A “return of refugees to their 1948 towns” – i.e. to pre-1967 Israel – is clearly incompatible with a two-state solution: Relocating 4.8 million refugees and their descendants to pre-1967 Israel would, when combined with Israel’s 1.6 million existing Arab citizens, turn Israel into a second Palestinian-majority state, thereby eliminating the world’s only Jewish one. Yet Abbas cannot concede the “right of return” in negotiations when 66 percent of his people deem it one of the two “most vital Palestinian goals”; no leader anywhere could. Thus as long as most Palestinians view the “right of return” as crucial, no peace agreement will be possible.

Public opinion obviously isn’t immutable, but it often requires a concerted effort to change. On the Israeli side, this effort has been made. Both Israeli and international leaders have told Israelis for two decades they must cede the territories for peace, and it worked: Polls now show most Israelis as being willing to cede virtually all the West Bank, whereas 20 years ago, this was a minority opinion.

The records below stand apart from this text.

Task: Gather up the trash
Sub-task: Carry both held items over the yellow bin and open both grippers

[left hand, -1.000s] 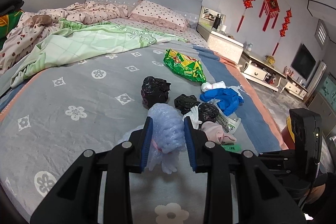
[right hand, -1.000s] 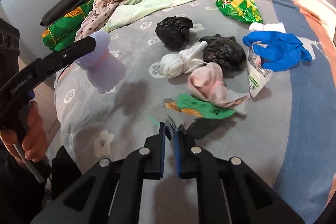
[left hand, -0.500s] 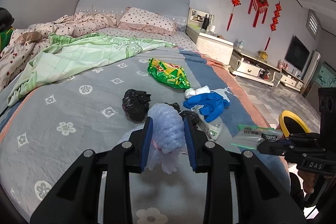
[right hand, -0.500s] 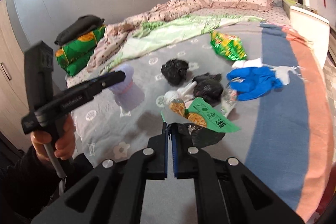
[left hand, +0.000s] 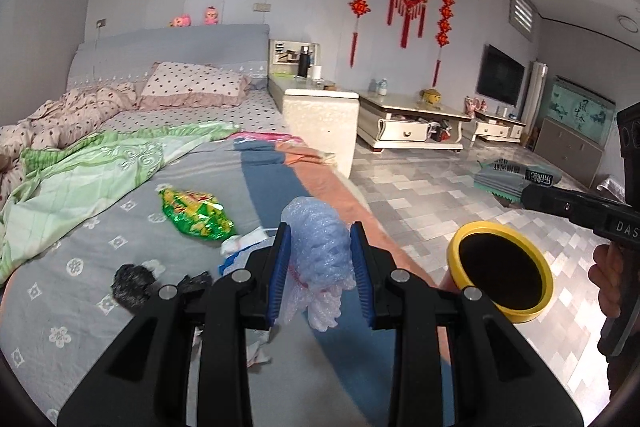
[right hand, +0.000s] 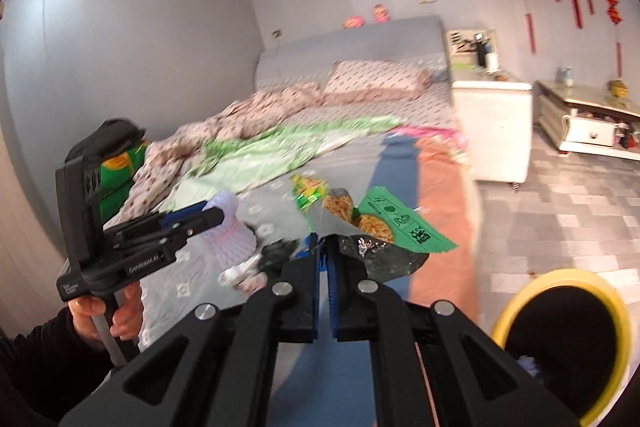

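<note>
My left gripper (left hand: 320,269) is shut on a wad of pale bubble wrap (left hand: 316,247) and holds it above the bed's right edge. It also shows in the right wrist view (right hand: 208,217). My right gripper (right hand: 324,259) is shut on a green snack wrapper (right hand: 394,223) and holds it in the air over the bed edge. The wrapper (left hand: 516,175) also shows in the left wrist view at the right. A yellow-rimmed bin (left hand: 500,271) with a dark inside stands on the floor beside the bed; it also shows in the right wrist view (right hand: 564,339).
On the grey bedspread (left hand: 80,287) lie a green snack bag (left hand: 196,215), black bags (left hand: 132,281), white paper (left hand: 240,243) and a bit of blue glove. A white nightstand (left hand: 320,123) and low cabinets (left hand: 412,127) stand along the wall. The floor is tiled (left hand: 420,203).
Both grippers have swung right, away from the trash pile toward the bed edge, still holding their items. The yellow bin has come into both views.
</note>
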Demonstrator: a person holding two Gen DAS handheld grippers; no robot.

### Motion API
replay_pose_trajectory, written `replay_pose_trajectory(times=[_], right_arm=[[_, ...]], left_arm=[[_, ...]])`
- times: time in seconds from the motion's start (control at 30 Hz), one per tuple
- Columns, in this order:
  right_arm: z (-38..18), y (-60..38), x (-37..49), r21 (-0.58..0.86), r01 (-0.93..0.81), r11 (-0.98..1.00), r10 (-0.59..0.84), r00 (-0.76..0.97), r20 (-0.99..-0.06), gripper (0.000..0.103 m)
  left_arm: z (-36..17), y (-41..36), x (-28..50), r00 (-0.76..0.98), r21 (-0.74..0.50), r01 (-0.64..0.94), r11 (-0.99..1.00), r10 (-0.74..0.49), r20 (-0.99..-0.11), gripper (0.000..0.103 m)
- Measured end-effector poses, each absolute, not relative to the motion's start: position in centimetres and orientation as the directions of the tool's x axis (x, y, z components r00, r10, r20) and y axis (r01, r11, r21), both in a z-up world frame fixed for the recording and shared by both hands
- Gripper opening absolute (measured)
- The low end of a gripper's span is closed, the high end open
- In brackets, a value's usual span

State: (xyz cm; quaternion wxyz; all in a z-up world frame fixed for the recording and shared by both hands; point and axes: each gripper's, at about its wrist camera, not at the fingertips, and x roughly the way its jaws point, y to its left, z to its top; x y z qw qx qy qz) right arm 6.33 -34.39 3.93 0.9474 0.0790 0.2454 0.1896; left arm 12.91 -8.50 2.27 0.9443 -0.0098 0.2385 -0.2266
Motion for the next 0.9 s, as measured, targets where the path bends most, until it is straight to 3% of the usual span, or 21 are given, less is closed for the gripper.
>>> replay_pose_trajectory(times=[0.2,0.47,0.9], right_arm=[[5.6,-42.7,6.0,0.259,-0.151,0.954,0.253,0.867,-0.428,0.003],[4.0,-51.1,6.6,0.283,0.045,0.958,0.107,0.859,-0.5,0.003],[-3.8,-58.2,8.1,0.328,0.283,0.901,0.019,0.73,-0.683,0.003]], left_arm=[[4.2,-16.9,13.9,0.738,-0.104,0.528,0.843,-0.516,-0.436,0.029],[4.2,-27.5,15.9,0.64,-0.142,0.631,0.763,-0.615,-0.461,0.029],[-3.0,-40.6,18.6,0.489,-0.183,0.692,0.698,-0.641,-0.592,0.031]])
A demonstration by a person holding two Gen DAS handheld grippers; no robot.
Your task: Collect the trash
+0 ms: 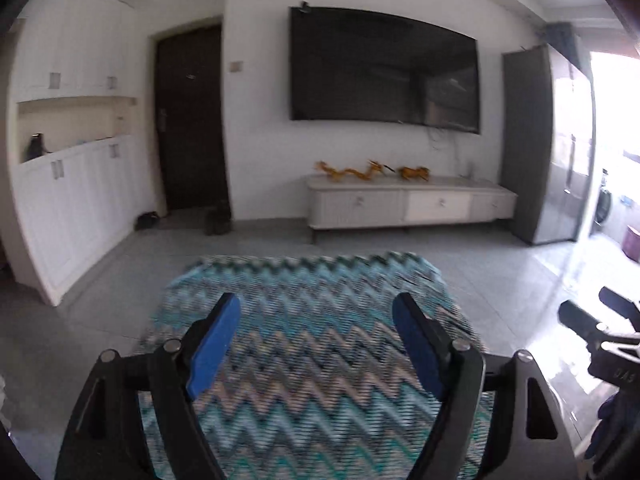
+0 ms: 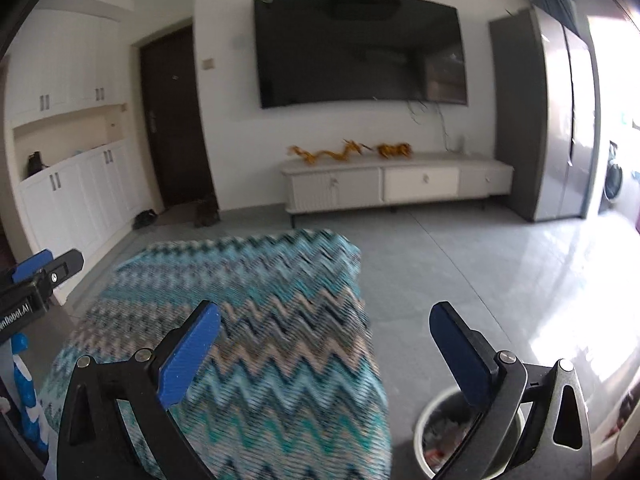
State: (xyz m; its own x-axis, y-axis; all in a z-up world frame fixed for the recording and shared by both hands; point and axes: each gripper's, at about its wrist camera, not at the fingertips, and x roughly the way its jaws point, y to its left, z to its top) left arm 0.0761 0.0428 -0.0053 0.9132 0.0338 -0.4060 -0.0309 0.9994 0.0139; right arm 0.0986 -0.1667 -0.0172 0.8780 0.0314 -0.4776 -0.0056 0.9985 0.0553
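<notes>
A home living room: wall-mounted television (image 1: 384, 70), low cabinet (image 1: 410, 202), entrance door (image 1: 192, 120)

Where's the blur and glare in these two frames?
Left wrist: zigzag cloth motion-smeared, window on the right blown out. Right wrist: same cloth blurred, glare on the floor tiles; TV bowed by fisheye.

Grey tiled floor (image 2: 460, 272). Zigzag-patterned cloth (image 2: 256, 320) over a table, bare on top. Round trash bin (image 2: 424, 428) beside it on the tiles, trash inside.
</notes>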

But no similar effort has been made on the Palestinian side. Not only has no Palestinian leader ever forthrightly told his people they will have to cede the dream of “return” for peace, but few international leaders have. President Barack Obama’s May 19 policy address, for instance, demanded an Israeli return to the 1967 lines but no Palestinian concession on the refugees; he advocated deferring this whole issue until later. The EU similarly demands an Israeli withdrawal to the 1967 lines but only an unspecified ” just, viable and agreed solution” on the refugees.  The hope seems to be ignoring the problem of the refugees will make it go away.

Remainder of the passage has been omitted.